■ **TASK TO CARRY OUT**:
Please give the data below again in full, exactly as it stands.

══════════════════════════════

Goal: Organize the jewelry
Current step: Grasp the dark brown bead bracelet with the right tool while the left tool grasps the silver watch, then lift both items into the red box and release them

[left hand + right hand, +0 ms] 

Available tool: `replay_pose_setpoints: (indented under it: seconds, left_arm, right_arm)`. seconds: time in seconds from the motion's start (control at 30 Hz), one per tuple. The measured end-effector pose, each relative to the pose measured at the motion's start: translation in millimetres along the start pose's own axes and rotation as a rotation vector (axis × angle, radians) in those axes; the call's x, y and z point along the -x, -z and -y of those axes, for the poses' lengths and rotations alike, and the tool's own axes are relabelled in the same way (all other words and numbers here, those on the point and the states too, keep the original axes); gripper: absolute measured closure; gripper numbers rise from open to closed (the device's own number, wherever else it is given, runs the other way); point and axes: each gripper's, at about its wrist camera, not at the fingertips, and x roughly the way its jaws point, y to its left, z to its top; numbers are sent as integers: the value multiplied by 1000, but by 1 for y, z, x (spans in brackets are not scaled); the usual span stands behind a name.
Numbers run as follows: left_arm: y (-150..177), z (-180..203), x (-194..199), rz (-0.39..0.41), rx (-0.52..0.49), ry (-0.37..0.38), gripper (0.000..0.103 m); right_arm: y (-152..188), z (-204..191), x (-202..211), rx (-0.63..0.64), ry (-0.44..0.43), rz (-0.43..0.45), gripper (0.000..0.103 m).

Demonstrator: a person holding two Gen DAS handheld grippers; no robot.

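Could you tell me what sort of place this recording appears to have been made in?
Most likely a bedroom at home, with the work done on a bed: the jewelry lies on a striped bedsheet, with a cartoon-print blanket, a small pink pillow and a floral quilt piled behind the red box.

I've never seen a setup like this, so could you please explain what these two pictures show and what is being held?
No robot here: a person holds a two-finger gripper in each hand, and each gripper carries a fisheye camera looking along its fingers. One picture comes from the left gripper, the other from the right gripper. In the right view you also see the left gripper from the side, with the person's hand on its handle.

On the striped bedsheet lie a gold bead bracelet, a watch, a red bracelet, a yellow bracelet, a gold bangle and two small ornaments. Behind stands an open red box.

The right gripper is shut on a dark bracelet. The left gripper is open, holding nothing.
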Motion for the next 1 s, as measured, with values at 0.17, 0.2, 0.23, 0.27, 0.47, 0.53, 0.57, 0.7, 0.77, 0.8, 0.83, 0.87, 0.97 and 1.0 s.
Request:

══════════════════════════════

■ **THE ANSWER**:
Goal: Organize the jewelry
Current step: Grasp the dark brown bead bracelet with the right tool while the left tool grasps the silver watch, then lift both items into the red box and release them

[left hand + right hand, +0 ms] 

Available tool: `replay_pose_setpoints: (indented under it: seconds, left_arm, right_arm)`. seconds: time in seconds from the motion's start (control at 30 Hz), one per tuple. The measured end-effector pose, each relative to the pose measured at the motion's start: translation in millimetres along the start pose's own axes and rotation as a rotation vector (axis × angle, radians) in those axes; the call's x, y and z point along the -x, -z and -y of those axes, for the poses' lengths and rotations alike, and the tool's own axes are relabelled in the same way (all other words and numbers here, those on the point and the states too, keep the original axes); gripper: absolute measured closure; gripper numbers rise from open to closed (the device's own number, wherever else it is given, runs the other way); point and axes: each gripper's, at about its wrist camera, not at the fingertips, and x roughly the way its jaws point, y to its left, z to its top; numbers are sent as integers: the value multiplied by 1000, but by 1 for y, z, x (spans in brackets are not scaled); the usual span stands behind a name.
Numbers run as follows: left_arm: y (-150..177), z (-180..203), x (-194..199), rz (-0.39..0.41), rx (-0.52..0.49), ry (-0.37..0.38), gripper (0.000..0.103 m); right_arm: y (-152..188), z (-204..191), x (-202..211), rx (-0.63..0.64), ry (-0.44..0.43), rz (-0.43..0.45), gripper (0.000..0.103 m).

Demonstrator: a person holding two Gen DAS handheld grippers; no robot.

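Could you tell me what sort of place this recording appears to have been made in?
Most likely a bedroom at home, with the work done on a bed: the jewelry lies on a striped bedsheet, with a cartoon-print blanket, a small pink pillow and a floral quilt piled behind the red box.

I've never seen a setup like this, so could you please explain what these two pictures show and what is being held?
No robot here: a person holds a two-finger gripper in each hand, and each gripper carries a fisheye camera looking along its fingers. One picture comes from the left gripper, the other from the right gripper. In the right view you also see the left gripper from the side, with the person's hand on its handle.

On the striped bedsheet lie a gold bead bracelet, a watch, a red bracelet, a yellow bracelet, a gold bangle and two small ornaments. Behind stands an open red box.

The right gripper is shut on a dark bracelet. The left gripper is open, holding nothing.
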Motion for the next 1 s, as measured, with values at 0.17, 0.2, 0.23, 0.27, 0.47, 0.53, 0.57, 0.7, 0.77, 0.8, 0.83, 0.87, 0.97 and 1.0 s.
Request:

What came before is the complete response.